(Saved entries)
# # # # # # #

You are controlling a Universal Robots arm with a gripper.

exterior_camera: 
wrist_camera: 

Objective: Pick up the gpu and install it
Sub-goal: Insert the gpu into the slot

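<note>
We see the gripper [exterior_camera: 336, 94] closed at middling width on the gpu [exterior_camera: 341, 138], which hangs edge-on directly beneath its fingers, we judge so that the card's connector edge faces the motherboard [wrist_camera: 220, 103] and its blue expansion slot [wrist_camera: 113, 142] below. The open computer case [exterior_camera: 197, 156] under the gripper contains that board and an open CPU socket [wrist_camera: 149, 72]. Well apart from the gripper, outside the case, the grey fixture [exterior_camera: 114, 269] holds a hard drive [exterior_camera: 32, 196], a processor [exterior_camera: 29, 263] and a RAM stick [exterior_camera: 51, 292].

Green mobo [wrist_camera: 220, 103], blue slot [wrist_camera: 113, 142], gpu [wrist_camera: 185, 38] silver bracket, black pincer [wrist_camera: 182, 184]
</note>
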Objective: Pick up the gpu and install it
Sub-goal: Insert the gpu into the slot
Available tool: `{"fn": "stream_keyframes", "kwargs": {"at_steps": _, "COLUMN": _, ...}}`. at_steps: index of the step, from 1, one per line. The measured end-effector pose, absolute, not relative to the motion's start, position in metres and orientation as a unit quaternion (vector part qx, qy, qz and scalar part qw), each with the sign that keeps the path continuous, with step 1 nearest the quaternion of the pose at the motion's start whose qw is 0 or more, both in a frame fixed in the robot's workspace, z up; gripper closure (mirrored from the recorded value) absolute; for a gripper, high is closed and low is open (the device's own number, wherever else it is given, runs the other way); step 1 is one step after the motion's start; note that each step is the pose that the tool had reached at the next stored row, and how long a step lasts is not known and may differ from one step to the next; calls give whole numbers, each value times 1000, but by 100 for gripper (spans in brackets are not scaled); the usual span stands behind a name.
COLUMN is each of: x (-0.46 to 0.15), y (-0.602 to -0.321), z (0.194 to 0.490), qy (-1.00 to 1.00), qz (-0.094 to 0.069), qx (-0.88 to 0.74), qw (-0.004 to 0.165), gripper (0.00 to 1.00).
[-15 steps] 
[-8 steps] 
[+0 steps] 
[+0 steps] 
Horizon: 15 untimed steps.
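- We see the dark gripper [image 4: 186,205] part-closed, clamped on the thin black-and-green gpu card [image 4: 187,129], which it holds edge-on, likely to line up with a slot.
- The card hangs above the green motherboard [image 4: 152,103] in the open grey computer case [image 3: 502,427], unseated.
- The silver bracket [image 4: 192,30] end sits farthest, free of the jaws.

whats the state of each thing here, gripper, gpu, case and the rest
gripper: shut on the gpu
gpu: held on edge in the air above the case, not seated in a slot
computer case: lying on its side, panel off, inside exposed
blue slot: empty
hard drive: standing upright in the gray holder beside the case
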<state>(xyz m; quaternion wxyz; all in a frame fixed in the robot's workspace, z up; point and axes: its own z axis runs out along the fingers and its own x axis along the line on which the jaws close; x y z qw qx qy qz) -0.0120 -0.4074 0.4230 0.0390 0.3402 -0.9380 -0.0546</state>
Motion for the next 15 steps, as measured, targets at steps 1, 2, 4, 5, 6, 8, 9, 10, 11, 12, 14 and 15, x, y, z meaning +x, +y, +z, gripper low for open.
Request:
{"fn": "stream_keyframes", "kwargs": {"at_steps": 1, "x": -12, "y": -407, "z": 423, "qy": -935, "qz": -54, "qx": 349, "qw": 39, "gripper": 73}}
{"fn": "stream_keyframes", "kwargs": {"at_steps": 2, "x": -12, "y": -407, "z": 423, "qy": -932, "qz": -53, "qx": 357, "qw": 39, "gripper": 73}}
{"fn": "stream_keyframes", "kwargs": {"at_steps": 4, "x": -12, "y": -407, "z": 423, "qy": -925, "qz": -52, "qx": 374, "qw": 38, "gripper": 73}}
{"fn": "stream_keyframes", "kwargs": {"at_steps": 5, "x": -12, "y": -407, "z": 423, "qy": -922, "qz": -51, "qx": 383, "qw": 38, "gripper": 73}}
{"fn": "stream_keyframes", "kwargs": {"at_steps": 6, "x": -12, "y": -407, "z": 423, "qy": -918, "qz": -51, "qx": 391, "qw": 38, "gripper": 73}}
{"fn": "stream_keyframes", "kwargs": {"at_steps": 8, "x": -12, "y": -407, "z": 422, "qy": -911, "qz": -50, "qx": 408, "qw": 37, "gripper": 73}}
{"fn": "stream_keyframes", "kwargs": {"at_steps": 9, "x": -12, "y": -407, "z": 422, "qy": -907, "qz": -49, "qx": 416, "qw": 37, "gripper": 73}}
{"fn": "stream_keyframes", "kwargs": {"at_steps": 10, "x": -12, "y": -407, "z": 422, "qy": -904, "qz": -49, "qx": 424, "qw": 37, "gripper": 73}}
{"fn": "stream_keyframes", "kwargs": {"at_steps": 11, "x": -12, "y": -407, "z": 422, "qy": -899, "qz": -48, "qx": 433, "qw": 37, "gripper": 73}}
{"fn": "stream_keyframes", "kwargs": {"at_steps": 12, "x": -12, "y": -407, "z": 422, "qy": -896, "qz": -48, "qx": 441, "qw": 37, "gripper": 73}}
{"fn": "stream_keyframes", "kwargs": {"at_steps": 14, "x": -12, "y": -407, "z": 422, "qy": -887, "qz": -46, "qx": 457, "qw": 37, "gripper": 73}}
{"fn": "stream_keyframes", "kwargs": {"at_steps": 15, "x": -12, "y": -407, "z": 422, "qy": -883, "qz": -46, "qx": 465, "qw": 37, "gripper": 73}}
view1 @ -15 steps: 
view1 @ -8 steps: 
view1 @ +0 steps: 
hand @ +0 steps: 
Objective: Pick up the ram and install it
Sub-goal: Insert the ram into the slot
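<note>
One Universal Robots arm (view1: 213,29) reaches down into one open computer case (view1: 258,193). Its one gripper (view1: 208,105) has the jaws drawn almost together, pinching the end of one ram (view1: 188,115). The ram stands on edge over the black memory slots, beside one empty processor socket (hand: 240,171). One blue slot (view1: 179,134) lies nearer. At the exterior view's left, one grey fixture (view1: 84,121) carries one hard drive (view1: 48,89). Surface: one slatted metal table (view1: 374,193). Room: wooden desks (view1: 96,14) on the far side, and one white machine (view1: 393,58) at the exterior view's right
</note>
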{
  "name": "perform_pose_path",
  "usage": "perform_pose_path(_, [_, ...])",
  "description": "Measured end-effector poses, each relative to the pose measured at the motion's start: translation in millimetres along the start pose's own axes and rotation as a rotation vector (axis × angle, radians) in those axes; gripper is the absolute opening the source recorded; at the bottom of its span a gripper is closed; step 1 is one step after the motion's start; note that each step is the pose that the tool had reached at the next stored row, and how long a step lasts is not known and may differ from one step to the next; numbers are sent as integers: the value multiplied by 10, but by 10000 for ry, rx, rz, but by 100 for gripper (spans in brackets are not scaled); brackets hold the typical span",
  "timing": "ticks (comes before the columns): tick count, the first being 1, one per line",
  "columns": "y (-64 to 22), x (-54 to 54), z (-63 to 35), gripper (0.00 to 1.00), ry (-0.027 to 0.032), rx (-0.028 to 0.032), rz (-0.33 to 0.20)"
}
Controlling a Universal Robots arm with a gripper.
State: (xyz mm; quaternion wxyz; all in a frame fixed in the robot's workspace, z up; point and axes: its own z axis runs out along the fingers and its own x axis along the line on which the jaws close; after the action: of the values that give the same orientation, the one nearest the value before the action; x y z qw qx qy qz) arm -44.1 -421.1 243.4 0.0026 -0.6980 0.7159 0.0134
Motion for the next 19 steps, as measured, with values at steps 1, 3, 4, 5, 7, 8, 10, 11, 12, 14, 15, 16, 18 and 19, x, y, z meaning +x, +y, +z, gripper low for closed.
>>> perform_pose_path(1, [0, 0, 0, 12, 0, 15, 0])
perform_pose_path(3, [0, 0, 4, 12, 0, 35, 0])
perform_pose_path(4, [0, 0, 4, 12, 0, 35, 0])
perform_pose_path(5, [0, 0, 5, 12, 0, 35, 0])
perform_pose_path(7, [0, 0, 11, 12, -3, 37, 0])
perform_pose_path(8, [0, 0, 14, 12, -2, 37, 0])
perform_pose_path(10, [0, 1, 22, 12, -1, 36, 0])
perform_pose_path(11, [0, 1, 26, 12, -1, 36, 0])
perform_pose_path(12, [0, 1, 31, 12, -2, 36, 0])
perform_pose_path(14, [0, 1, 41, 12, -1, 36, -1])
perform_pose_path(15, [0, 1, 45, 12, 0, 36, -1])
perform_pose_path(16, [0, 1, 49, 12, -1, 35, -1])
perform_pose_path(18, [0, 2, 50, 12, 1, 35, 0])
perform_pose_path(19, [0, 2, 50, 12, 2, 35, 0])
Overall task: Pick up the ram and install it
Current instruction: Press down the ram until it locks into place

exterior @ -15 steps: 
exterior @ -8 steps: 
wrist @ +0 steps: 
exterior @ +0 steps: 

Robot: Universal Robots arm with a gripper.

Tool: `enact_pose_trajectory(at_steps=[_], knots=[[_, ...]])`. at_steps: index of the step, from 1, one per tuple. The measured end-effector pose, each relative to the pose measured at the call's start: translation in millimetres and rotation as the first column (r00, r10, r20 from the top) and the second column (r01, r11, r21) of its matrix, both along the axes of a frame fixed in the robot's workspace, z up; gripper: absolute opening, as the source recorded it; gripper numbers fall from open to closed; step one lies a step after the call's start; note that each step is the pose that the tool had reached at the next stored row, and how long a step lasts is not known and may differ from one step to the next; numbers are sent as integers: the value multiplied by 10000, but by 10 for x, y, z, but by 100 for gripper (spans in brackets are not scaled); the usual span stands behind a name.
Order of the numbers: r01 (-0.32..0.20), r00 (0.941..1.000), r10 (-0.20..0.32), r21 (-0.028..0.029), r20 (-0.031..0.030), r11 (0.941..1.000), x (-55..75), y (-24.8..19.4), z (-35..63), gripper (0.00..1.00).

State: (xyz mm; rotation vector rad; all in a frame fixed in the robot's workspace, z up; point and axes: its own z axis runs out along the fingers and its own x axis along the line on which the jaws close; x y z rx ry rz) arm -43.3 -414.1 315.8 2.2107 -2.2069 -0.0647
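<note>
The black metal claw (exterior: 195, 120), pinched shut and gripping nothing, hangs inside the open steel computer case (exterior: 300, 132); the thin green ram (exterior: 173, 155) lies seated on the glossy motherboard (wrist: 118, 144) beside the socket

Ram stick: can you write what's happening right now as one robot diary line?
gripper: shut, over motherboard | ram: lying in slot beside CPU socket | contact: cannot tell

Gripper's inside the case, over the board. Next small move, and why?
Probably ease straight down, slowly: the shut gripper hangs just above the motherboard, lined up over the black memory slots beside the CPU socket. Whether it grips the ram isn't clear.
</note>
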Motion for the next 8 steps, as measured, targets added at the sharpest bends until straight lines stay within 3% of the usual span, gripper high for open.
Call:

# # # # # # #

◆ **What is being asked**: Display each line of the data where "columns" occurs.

◆ **Task answer**:
  "timing": "ticks (comes before the columns): tick count, the first being 1, one per line",
  "columns": "y (-64 to 22), x (-54 to 54), z (-63 to 35), gripper (0.00 to 1.00), ry (-0.027 to 0.032), rx (-0.028 to 0.032), rz (-0.33 to 0.20)"

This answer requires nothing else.